Terlebih pencapaian target itu telah didukung oleh iklim investasi di hulu yang semakin kondusif dan mampu bersaing dengan negara lain penghasil minyak bumi.
Adapun index kemudahan berbisnis (Ease of Doing Business) di Indonesia semakin membaik dari level 91 pada 2017 menjadi 72 pada 2019, lebih baik ketimbang China 78, India 101, dan Brazil 125.
Cost index hulu migas Indonesia sedikit lebih tinggi dibanding cost index global, tetapi masih lebih rendah dibanding cost index hulu negara-negara Asia Pasific.
"Profit margin (earning after tax to net sales) investasi di hulu Indonesia mencapai 72% dari net sales, sedangkan biaya operasional (operational expenditure) mencapai hanya sebesar 29% dari net sales," terang Fahmy.
Selain iklim investasi yang semakin kondusif tersebut, pemerintah sendiri telah memperbaiki regime contract yang menjadi salah pertimbangan penting bagi investor untuk berinvestasi di hulu.
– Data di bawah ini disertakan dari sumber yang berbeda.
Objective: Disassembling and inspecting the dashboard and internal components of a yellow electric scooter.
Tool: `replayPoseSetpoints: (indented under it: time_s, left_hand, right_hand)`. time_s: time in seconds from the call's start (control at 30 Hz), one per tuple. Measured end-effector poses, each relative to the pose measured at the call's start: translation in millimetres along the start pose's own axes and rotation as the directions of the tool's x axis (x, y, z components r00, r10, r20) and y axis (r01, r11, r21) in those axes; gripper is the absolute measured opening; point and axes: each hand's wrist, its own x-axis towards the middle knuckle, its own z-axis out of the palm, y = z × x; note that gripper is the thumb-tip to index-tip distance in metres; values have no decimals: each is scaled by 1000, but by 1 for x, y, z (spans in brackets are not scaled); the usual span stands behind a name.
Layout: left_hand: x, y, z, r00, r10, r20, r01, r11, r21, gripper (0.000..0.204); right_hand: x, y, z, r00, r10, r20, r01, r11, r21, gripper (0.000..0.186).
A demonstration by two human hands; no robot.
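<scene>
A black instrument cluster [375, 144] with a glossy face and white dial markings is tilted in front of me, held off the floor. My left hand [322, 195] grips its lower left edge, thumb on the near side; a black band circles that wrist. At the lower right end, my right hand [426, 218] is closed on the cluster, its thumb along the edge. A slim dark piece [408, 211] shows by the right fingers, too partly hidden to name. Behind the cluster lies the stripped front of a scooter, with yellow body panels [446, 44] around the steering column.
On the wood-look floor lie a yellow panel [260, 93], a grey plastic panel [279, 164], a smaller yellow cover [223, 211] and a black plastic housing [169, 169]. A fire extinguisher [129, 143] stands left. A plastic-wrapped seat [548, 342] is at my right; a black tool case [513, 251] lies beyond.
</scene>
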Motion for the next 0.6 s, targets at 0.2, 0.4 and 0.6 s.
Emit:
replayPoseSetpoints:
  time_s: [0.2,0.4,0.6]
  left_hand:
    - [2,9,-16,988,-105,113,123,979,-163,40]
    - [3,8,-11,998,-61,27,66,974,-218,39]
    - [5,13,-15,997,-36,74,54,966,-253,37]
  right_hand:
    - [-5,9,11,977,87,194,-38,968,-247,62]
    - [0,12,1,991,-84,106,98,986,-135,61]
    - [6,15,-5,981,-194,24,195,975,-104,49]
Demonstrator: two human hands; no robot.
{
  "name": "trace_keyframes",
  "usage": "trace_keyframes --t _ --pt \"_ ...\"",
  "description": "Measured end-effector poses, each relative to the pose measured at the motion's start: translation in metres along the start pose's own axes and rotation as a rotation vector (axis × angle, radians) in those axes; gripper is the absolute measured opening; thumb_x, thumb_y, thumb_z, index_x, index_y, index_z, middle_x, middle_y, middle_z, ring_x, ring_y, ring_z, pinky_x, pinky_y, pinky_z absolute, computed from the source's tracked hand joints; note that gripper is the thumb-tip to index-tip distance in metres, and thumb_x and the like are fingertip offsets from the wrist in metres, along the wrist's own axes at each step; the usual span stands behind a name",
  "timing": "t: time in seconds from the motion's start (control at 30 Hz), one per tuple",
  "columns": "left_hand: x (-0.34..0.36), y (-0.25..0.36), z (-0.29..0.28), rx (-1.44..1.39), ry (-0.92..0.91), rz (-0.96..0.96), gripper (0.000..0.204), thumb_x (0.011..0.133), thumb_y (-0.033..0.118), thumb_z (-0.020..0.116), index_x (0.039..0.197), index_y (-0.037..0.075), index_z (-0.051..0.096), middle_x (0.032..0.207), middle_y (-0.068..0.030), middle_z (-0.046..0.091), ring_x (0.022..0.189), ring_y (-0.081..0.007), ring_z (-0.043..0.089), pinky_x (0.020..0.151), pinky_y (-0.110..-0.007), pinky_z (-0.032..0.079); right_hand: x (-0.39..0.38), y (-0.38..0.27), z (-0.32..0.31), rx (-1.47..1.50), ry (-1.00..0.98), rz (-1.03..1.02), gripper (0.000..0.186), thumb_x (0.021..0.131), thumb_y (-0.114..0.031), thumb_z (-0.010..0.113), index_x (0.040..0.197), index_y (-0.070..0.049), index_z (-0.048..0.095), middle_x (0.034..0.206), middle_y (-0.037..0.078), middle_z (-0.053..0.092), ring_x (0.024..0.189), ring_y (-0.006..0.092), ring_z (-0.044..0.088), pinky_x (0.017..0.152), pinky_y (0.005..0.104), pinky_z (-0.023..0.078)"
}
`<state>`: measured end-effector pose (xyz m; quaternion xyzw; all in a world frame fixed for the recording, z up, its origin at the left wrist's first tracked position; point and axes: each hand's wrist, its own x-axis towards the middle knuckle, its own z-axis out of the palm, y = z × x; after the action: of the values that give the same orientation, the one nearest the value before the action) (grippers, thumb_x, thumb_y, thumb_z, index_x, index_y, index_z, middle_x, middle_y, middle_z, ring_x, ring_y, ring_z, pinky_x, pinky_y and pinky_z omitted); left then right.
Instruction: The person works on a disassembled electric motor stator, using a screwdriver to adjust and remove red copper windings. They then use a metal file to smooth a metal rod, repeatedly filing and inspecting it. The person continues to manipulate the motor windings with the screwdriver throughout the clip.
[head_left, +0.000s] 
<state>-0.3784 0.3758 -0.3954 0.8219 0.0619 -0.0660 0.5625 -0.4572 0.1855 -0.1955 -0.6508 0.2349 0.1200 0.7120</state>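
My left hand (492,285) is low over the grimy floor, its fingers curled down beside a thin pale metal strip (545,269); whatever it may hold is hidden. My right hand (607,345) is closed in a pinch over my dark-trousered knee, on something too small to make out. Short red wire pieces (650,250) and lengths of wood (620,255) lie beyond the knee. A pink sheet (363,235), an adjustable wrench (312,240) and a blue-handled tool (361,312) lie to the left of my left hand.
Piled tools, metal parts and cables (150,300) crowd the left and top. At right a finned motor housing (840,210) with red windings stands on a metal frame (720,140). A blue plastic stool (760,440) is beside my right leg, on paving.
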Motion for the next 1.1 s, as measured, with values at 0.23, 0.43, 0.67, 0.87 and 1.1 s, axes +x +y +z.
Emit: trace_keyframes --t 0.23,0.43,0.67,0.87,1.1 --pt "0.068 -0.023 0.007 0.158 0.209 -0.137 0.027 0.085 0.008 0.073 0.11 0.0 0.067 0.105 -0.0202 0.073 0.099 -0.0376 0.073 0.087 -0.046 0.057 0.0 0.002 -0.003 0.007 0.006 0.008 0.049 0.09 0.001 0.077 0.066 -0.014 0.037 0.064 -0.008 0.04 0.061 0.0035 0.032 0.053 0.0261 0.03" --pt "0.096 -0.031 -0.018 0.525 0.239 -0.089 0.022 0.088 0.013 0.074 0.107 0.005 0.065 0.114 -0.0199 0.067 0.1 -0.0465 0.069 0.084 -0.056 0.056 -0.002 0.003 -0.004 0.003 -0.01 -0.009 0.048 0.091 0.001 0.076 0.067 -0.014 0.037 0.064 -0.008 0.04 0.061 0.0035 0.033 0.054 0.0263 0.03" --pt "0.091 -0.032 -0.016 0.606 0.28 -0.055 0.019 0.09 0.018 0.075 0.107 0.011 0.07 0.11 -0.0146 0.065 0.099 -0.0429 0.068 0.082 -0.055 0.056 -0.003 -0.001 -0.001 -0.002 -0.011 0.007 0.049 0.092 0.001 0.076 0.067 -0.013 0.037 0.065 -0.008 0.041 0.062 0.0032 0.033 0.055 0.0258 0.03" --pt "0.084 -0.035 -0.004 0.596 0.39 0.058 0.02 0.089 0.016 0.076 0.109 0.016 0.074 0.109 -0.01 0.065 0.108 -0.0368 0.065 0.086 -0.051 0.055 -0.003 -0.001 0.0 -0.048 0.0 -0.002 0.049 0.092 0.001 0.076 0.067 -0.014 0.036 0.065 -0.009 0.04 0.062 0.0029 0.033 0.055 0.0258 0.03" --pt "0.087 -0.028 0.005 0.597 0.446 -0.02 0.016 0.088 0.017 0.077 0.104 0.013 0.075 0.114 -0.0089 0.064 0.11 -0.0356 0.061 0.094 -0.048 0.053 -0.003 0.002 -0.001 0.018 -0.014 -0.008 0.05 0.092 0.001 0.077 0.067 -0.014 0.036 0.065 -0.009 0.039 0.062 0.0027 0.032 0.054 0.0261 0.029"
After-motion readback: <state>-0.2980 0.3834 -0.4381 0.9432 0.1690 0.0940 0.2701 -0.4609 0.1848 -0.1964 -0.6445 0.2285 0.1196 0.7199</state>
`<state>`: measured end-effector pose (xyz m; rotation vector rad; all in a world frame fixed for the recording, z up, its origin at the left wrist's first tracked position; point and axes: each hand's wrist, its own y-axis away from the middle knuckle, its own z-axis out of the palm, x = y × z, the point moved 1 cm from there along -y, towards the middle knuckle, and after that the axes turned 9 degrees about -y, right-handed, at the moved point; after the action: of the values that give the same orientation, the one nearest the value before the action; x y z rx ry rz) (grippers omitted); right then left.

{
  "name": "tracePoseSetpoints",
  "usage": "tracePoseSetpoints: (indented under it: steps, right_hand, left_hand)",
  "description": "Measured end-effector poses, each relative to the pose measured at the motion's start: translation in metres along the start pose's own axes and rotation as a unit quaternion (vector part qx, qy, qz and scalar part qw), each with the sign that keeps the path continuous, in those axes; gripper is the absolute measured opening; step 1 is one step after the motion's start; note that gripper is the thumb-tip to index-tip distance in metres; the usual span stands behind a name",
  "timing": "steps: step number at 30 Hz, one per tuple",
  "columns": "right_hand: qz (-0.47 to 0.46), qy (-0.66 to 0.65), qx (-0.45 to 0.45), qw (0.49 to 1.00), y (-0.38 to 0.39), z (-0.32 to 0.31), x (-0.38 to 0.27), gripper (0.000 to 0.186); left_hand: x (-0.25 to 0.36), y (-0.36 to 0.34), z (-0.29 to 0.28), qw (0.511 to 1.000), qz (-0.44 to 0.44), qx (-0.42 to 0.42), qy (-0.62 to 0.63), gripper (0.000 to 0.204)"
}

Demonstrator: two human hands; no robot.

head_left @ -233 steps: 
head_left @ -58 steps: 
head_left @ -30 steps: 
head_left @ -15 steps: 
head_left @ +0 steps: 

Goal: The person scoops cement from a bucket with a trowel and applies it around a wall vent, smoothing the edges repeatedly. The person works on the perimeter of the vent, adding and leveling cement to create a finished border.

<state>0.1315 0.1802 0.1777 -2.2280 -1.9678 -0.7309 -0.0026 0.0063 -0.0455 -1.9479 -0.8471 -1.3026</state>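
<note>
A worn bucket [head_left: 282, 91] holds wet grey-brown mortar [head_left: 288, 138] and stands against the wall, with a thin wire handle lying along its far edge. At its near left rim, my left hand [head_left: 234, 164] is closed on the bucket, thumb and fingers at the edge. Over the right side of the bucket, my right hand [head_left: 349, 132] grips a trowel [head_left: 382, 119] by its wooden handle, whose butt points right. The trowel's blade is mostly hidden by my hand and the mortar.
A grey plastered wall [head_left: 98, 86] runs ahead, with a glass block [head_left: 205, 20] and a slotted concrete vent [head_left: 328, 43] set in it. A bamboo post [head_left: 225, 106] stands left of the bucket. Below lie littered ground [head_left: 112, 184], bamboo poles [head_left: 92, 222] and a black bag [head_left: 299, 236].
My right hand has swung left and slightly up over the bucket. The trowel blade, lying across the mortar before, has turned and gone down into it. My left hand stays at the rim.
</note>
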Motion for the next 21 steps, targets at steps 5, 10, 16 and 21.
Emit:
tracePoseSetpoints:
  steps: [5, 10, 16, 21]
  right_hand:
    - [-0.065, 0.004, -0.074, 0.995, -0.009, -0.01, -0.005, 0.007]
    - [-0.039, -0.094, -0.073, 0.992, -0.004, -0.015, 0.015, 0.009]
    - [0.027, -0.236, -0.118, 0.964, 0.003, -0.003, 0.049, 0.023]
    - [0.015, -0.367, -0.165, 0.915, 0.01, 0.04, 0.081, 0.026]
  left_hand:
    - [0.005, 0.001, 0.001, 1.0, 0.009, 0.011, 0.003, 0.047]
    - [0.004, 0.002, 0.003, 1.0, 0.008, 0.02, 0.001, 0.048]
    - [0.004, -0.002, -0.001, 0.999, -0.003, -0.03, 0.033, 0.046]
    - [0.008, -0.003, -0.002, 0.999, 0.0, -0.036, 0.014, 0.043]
Sebelumnya, sejak 2017 regime contract ditetapkan harus menggunakan gross split untuk investasi wilayah kerja (WK) baru, sedangkan WK pengembangan masih menggunakan cost recovery.
"Menteri Energi dan Sumber Mineral (ESDM) yang baru Arifin Tasrif telah mengubahnya dengan memberikan keleluasaan bagi investor untuk menetapkan sendiri regime contract, antara gross split atau cost recovery," katanya.
Dengan demikian, investor mempunyai flexibilitas dalam menentukan contract regime sesuai dengan perhitungan tingkat keekonomian di WK hulu.
Fahmy menambahkan penetapan target lifting satu juta barrel per hari sesungguhnya merupakan visi progresif yang menjadi spirit bagi SKK Migas dan K3S untuk merealisasikannya.
Dia menilai agar dapat mencapainya terdapat sejumlah upaya yang harus dilakukkan oleh SKK Migas yakni memperbaiki proses perizinan yang masih panjang dan berjenjang menjadi perizinan satu atap.
Lalu, memaksimalkan potensi reservoir dan produksi yang ada (maximizing existing) dan melakukan transformasi resources menjadi reserves.
Selain itu, menerapkan teknologi enhance oil recovery (EOR) agar kegiatan eksplorasi dan eksploitasi dapat dilakukan secara full-field.
"Juga meningkatkan kegiatan eksplorasi secara massif untuk mendapatkan penemuan besar (giant discovery)," ucapnya.
Dia meyakini dengan jumlah cadangan minyak bumi dan iklim investasi yang semakin kondusif dan melakukan sejumlah upaya tersebut, pemerintah dapat mencapai target lifting 1 juta barrel per hari pada 2030.
"Namun, tanpa kerja keras SKK Migas dalam menerapkan kelima upaya itu, jangan harap target lifting satu juta barrel per hari dapat dicapai," tutur Fahmy.